Exercise -
Please repeat each line of the data exactly, with nothing left out.

Data records
►

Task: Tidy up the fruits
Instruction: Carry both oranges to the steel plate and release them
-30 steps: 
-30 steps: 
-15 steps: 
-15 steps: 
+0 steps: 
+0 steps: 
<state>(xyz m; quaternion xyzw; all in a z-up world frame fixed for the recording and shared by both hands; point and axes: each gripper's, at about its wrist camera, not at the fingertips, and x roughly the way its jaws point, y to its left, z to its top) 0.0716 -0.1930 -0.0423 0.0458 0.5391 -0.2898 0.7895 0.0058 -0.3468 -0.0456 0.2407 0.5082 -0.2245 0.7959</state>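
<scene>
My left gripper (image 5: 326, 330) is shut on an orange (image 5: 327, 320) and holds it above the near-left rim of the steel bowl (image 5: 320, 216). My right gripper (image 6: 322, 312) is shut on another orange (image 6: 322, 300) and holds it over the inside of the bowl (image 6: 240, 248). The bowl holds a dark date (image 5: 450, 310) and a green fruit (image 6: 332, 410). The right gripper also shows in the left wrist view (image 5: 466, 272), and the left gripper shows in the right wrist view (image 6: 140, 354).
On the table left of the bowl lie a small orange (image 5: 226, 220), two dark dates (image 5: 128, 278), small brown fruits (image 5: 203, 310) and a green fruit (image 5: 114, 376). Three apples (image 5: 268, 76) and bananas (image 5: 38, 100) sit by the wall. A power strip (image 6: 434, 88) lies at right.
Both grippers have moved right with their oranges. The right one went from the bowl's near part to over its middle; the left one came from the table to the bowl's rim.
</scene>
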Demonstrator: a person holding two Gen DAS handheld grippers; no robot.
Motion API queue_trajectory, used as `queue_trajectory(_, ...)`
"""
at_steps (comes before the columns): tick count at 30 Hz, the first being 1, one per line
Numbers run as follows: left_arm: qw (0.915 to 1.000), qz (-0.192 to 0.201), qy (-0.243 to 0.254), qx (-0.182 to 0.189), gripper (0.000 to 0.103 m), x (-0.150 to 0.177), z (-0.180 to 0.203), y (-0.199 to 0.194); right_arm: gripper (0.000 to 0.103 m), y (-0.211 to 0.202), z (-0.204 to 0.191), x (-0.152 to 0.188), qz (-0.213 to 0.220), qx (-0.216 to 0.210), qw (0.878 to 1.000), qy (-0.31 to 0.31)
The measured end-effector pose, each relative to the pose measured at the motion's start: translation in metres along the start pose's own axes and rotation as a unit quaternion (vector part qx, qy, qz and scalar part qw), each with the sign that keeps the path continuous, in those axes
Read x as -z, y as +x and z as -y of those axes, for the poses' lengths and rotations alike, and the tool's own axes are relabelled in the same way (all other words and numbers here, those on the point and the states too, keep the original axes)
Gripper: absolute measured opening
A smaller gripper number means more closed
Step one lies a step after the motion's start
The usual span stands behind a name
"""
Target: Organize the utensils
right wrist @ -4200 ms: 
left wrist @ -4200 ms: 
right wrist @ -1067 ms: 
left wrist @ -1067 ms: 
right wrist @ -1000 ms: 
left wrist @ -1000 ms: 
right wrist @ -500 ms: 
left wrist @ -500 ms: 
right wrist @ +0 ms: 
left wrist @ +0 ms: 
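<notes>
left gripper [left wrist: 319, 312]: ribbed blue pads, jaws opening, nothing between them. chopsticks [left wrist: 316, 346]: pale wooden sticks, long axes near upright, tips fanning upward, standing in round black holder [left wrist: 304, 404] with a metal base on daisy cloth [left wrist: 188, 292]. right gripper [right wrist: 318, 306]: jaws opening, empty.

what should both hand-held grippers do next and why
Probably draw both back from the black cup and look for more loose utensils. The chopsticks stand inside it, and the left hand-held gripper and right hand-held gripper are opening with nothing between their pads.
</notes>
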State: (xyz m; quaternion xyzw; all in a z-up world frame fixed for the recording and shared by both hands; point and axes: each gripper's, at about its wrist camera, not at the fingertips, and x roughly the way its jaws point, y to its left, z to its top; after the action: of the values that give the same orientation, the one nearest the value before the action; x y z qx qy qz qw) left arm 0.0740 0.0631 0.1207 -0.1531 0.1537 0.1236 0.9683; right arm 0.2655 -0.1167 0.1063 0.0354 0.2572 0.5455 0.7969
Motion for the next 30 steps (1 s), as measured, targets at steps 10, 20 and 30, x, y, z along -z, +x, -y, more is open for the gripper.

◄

Solution to the exercise -
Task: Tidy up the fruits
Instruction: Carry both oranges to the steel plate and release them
-30 steps: 
-30 steps: 
-15 steps: 
-15 steps: 
+0 steps: 
+0 steps: 
<state>(xyz m; quaternion xyzw; all in a z-up world frame fixed for the recording and shared by both hands; point and axes: each gripper's, at about its wrist camera, not at the fingertips, and x roughly the way its jaws point, y to its left, z to its top) 0.0716 -0.1930 -0.0423 0.0458 0.5391 -0.2898 0.7895 0.0058 -0.3468 -0.0456 0.2407 0.5082 -0.2245 0.7959</state>
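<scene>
My left gripper (image 5: 326, 330) is shut on an orange (image 5: 327, 320) and holds it above the near-left rim of the steel bowl (image 5: 320, 216). My right gripper (image 6: 322, 312) is shut on another orange (image 6: 322, 300) and holds it over the inside of the bowl (image 6: 240, 248). The bowl holds a dark date (image 5: 450, 310) and a green fruit (image 6: 332, 410). The right gripper also shows in the left wrist view (image 5: 466, 272), and the left gripper shows in the right wrist view (image 6: 140, 354).
On the table left of the bowl lie a small orange (image 5: 226, 220), two dark dates (image 5: 128, 278), small brown fruits (image 5: 203, 310) and a green fruit (image 5: 114, 376). Three apples (image 5: 268, 76) and bananas (image 5: 38, 100) sit by the wall. A power strip (image 6: 434, 88) lies at right.
Both grippers have moved right with their oranges. The right one went from the bowl's near part to over its middle; the left one came from the table to the bowl's rim.
</scene>
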Demonstrator: a person holding two Gen DAS handheld grippers; no robot.
Motion API queue_trajectory, used as `queue_trajectory(_, ...)`
"""
at_steps (comes before the columns): tick count at 30 Hz, the first being 1, one per line
Numbers run as follows: left_arm: qw (0.915 to 1.000), qz (-0.192 to 0.201), qy (-0.243 to 0.254), qx (-0.182 to 0.189), gripper (0.000 to 0.103 m), x (-0.150 to 0.177), z (-0.180 to 0.203), y (-0.199 to 0.194); right_arm: gripper (0.000 to 0.103 m), y (-0.211 to 0.202), z (-0.204 to 0.191), x (-0.152 to 0.188), qz (-0.213 to 0.220), qx (-0.216 to 0.210), qw (0.878 to 1.000), qy (-0.31 to 0.31)
The measured end-effector pose, each relative to the pose measured at the motion's start: translation in metres along the start pose's own axes and rotation as a unit quaternion (vector part qx, qy, qz and scalar part qw), each with the sign that keeps the path continuous, in those axes
Read x as -z, y as +x and z as -y of those axes, for the poses' lengths and rotations alike, and the tool's own axes are relabelled in the same way (all other words and numbers here, those on the point and the states too, keep the original axes)
Gripper: absolute measured opening
A smaller gripper number means more closed
Step one lies a step after the motion's start
The usual span stands behind a name
"""
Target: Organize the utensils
right wrist @ -4200 ms: 
left wrist @ -4200 ms: 
right wrist @ -1067 ms: 
left wrist @ -1067 ms: 
right wrist @ -1000 ms: 
left wrist @ -1000 ms: 
right wrist @ -500 ms: 
left wrist @ -500 ms: 
right wrist @ +0 ms: 
left wrist @ +0 ms: 
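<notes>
left gripper [left wrist: 319, 312]: ribbed blue pads, jaws opening, nothing between them. chopsticks [left wrist: 316, 346]: pale wooden sticks, long axes near upright, tips fanning upward, standing in round black holder [left wrist: 304, 404] with a metal base on daisy cloth [left wrist: 188, 292]. right gripper [right wrist: 318, 306]: jaws opening, empty.

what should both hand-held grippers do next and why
Probably draw both back from the black cup and look for more loose utensils. The chopsticks stand inside it, and the left hand-held gripper and right hand-held gripper are opening with nothing between their pads.
</notes>
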State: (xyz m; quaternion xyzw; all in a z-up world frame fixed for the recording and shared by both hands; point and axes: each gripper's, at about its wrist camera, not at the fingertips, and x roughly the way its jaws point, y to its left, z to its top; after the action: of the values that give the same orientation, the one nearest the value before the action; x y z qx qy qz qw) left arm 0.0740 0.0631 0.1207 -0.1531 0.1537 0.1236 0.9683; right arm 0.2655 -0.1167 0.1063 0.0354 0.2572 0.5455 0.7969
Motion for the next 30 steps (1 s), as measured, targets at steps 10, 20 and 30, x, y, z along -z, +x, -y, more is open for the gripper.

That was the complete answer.